The murder was that of a Montego Bay woman whom he shot to death while searching her house for valuables. Chang hid from the police after the crime, relocating to Majesty Gardens for three months before he was caught. He later pleaded guilty to manslaughter in a Montego Bay court and was imprisoned for eight years.
While in lock-up, he was touched by the preaching of the church groups who visited regularly and he eventually converted while serving his prison term.
“Three months before I left prison, the Lord told me to go back to Majesty Gardens, go Bible School and get married,” he said.
By this time, his relationship with Dionne — the pen pal he had been communicating with for five years — had grown serious. The two were married shortly after his release and he continued with remedial classes provided by the Jamaica Foundation for Lifelong Learning (JFLL), which he had started while in prison.
“It took me three months to write my own letter. When I went to school the first Monday, I didn’t know my vowels and I couldn’t say my ABC, and within three months’ time I could read,” Chang said, adding that he later attended Bible School where he obtained his diploma in biblical and pastoral studies.
But the newly converted Chang soon learnt that his past would not be easily forgotten.
“When I came back in the community, some of them believed that is something me a try; it took them about one year and six months to believe me,” he said. “I never have a church home, but I came in the community and started to minister to some children and have Sunday School because the adults weren’t paying me no mind. Probably they were watching me. But the children them, I draw them attention probably from an early stage.”
Chang aligned himself with his mentor Bishop Peter Morgan of the Covenant Community Church, who officially ordained him and paid him a salary up until 2005 when he founded Majesty Transformation Church.

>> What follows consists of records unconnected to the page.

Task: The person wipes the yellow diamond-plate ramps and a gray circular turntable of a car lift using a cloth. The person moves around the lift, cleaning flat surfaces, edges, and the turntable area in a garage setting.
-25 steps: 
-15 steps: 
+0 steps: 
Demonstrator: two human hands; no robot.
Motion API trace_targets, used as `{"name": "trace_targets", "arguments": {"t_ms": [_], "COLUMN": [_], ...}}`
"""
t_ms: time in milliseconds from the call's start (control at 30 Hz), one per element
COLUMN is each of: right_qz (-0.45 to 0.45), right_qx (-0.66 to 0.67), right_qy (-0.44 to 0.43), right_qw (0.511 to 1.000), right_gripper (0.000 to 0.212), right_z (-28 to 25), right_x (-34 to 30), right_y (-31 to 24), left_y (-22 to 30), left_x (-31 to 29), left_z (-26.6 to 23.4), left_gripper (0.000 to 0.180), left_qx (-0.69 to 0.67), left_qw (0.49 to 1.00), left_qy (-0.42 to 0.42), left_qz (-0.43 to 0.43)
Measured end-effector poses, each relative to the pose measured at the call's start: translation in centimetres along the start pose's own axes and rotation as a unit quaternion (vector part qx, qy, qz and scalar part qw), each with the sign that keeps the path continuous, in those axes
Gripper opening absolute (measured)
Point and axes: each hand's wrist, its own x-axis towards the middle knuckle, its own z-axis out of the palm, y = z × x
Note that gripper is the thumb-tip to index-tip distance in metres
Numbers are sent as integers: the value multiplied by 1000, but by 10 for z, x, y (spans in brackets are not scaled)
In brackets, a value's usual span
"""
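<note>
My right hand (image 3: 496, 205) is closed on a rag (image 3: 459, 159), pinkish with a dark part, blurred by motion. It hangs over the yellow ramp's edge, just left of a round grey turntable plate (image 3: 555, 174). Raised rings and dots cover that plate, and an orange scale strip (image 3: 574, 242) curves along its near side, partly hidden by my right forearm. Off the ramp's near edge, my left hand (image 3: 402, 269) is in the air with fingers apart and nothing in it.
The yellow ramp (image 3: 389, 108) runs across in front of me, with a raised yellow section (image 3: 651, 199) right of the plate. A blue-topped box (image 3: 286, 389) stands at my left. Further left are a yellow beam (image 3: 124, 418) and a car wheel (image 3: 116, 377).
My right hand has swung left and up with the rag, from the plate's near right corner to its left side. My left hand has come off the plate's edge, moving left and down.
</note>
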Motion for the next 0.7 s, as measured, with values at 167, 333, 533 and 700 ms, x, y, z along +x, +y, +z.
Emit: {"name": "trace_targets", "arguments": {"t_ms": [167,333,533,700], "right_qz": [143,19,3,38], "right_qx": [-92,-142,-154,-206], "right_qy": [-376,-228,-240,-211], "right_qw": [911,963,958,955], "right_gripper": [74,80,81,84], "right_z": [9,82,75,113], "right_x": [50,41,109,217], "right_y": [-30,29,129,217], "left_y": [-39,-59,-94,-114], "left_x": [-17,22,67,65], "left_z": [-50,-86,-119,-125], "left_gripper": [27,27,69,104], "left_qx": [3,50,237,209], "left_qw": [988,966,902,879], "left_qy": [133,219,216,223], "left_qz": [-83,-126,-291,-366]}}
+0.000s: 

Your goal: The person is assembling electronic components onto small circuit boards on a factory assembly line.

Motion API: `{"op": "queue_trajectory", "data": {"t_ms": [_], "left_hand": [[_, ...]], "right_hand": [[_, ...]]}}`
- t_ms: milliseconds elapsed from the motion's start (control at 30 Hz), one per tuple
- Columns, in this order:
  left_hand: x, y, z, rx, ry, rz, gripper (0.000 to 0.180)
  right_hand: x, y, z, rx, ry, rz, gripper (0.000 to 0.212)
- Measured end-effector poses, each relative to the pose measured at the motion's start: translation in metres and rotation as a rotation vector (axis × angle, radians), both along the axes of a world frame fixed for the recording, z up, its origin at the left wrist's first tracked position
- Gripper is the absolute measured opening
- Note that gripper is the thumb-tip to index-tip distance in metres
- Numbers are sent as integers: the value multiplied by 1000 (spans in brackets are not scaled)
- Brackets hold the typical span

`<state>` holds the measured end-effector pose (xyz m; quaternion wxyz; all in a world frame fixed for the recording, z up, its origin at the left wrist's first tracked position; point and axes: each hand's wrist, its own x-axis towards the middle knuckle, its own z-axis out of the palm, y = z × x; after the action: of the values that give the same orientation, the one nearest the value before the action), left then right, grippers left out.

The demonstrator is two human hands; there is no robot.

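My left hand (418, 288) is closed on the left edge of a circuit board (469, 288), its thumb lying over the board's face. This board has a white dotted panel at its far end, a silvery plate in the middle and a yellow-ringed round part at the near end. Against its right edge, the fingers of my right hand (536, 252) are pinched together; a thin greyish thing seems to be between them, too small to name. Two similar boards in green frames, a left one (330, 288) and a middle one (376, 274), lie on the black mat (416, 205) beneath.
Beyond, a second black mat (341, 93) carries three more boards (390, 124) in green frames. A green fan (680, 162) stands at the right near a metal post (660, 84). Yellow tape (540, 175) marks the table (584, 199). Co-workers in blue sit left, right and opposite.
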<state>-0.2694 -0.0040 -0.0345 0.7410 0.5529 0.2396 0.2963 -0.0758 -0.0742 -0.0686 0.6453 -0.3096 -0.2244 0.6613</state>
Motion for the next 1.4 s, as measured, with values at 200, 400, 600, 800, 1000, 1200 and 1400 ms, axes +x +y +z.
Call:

Now, Chang along with his 50 church members have the difficult task of positively impacting a community where hope is a rare visitor. Undaunted, Chang has taken up the challenge to try to change the community. He has so far encouraged about 30 youths to enrol with the JFLL and got sponsorship to help others to further their education at other institutions.
“Out of the 30 persons, some of them are in college right now and some of them in a good job right now,” he said. “And then there were some young men in the group who we helped to send on missions overseas, and they get saved and get married and things good start to happen now.”
Chang has also sought sponsorship for students to attend the HEART Trust/NTA and the St Andrew Technical High School (STATHS). Another seven students attend the School of Excellence Evening Institute free of cost annually.
“You have people in the community now who have 10 subjects,” said the pastor.
One of those who have benefited from the church’s education programme is Anthony Woodfriech, 25, who is now pursuing engineering at STATHS.
“I can’t complain because it (the church) open up things to me that I never know before, like sensible things, wise things,” he said. “It teaches us how to approach things so that the pressure that the world put on you now, you can be able to handle it. The church has shown us how to face the world in a positive way, although there seems to be no hope at all.”
But while the church has been able to change some lives, challenges persist. As Anthony spoke, a boy not more than 14 years old ran by with expletives spewing from his mouth while clutching a knife. Later, there was the sound of huge stones connecting with board and a mother’s ardent scream to “behave yourself!” The Sunday Observer later learnt that the boy was in pursuit of his younger brother who had offended him.
Still, Chang does not doubt for one minute that his presence in the community was divinely ordained, while his past has equipped him with the knowledge he needs to help change those bent on living the life he once revelled in.